* TASK INSTRUCTIONS *
Reproduce this listing from its first line through the line with "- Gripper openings", inclusive, leaving out all that follows.

* SUPPLIED DATA *
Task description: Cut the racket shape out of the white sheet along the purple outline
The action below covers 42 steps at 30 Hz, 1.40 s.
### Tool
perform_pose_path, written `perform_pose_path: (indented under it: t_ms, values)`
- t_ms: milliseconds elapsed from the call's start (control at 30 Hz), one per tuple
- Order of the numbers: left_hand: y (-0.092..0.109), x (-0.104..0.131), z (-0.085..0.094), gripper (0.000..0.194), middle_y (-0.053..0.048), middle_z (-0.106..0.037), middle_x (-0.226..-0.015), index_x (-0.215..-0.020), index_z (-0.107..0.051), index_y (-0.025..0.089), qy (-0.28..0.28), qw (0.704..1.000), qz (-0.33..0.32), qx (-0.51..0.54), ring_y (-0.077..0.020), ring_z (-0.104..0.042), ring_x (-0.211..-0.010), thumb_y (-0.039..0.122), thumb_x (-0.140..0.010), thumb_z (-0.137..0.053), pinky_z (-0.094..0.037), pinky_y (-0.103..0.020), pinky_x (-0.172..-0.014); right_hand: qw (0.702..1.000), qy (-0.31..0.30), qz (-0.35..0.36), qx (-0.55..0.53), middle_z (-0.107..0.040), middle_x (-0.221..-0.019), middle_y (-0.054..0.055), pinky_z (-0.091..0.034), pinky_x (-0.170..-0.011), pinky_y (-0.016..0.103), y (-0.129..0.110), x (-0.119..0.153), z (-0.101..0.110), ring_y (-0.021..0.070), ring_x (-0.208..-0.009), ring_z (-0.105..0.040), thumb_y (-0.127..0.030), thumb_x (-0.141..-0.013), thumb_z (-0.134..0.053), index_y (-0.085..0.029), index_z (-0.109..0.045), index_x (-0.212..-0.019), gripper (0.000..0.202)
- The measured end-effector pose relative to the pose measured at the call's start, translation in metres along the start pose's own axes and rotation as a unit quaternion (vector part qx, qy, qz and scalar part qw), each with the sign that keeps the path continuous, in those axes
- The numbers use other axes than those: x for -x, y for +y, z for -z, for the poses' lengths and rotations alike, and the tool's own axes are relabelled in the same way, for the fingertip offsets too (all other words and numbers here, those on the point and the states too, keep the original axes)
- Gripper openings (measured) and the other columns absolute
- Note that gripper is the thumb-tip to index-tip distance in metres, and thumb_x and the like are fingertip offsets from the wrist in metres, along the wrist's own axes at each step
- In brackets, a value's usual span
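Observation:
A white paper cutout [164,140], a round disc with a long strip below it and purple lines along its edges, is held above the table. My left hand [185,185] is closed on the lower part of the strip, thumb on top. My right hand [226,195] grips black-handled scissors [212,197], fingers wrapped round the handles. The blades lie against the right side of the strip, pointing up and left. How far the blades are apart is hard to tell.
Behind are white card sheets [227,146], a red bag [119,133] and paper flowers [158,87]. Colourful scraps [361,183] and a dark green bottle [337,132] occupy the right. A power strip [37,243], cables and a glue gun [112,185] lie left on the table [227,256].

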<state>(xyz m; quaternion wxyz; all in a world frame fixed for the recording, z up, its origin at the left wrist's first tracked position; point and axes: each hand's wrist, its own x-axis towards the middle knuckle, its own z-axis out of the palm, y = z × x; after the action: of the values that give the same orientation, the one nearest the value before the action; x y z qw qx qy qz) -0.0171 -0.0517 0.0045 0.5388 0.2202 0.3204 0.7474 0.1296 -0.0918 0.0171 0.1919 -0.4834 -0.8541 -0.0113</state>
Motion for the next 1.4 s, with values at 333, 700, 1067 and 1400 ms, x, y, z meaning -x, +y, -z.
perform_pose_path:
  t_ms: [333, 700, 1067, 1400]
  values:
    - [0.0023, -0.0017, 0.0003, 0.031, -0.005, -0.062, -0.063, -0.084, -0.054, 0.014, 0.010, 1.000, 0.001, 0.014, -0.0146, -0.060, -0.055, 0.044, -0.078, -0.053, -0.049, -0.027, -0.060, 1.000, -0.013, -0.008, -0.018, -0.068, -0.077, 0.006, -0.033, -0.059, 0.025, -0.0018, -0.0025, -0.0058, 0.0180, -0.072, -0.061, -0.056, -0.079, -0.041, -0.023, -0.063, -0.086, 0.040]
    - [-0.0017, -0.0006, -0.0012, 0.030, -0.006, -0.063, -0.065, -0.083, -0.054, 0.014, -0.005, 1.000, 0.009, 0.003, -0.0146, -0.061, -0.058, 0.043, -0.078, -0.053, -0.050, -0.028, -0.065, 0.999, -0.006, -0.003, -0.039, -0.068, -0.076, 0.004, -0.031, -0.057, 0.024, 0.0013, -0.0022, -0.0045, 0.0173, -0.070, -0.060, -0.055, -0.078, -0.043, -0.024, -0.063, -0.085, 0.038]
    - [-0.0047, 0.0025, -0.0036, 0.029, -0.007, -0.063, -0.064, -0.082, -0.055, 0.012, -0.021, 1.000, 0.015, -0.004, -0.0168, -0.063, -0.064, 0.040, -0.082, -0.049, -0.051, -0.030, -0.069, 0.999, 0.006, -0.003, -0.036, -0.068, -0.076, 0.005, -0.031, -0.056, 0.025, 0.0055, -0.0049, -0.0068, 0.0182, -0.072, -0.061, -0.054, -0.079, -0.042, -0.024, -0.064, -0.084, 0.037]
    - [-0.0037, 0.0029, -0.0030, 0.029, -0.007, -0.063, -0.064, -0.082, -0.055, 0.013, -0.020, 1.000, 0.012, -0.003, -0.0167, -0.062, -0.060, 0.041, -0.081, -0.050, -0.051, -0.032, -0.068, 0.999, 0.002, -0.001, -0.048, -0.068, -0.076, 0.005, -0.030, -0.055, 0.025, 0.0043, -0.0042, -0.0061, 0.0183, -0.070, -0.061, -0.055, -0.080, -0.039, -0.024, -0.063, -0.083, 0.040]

* EXERCISE OUTPUT *
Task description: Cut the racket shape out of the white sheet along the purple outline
The action below covers 42 steps at 30 Hz, 1.40 s.
### Tool
perform_pose_path, written `perform_pose_path: (indented under it: t_ms, values)`
- t_ms: milliseconds elapsed from the call's start (control at 30 Hz), one per tuple
- Order of the numbers: left_hand: y (-0.092..0.109), x (-0.104..0.131), z (-0.085..0.094), gripper (0.000..0.194), middle_y (-0.053..0.048), middle_z (-0.106..0.037), middle_x (-0.226..-0.015), index_x (-0.215..-0.020), index_z (-0.107..0.051), index_y (-0.025..0.089), qy (-0.28..0.28), qw (0.704..1.000), qz (-0.33..0.32), qx (-0.51..0.54), ring_y (-0.077..0.020), ring_z (-0.104..0.042), ring_x (-0.211..-0.010), thumb_y (-0.039..0.122), thumb_x (-0.140..0.010), thumb_z (-0.137..0.053), pinky_z (-0.094..0.037), pinky_y (-0.103..0.020), pinky_x (-0.172..-0.014); right_hand: qw (0.702..1.000), qy (-0.31..0.30), qz (-0.35..0.36), qx (-0.55..0.53), middle_z (-0.107..0.040), middle_x (-0.221..-0.019), middle_y (-0.054..0.055), pinky_z (-0.091..0.034), pinky_x (-0.170..-0.011), pinky_y (-0.016..0.103), y (-0.129..0.110), x (-0.119..0.153), z (-0.101..0.110), ring_y (-0.021..0.070), ring_x (-0.208..-0.009), ring_z (-0.105..0.040), thumb_y (-0.127..0.030), thumb_x (-0.141..-0.013), thumb_z (-0.134..0.053), index_y (-0.085..0.029), index_z (-0.109..0.045), index_x (-0.212..-0.019), gripper (0.000..0.202)
- The measured end-effector pose relative to the pose measured at the call's start, translation in metres along the start pose's own axes and rotation as a unit quaternion (vector part qx, qy, qz and scalar part qw), each with the sign that keeps the path continuous, in those axes
- The numbers use other axes than those: x for -x, y for +y, z for -z, for the poses' lengths and rotations alike, and the tool's own axes are relabelled in the same way, for the fingertip offsets too (all other words and numbers here, those on the point and the states too, keep the original axes)
- Gripper openings (measured) and the other columns absolute

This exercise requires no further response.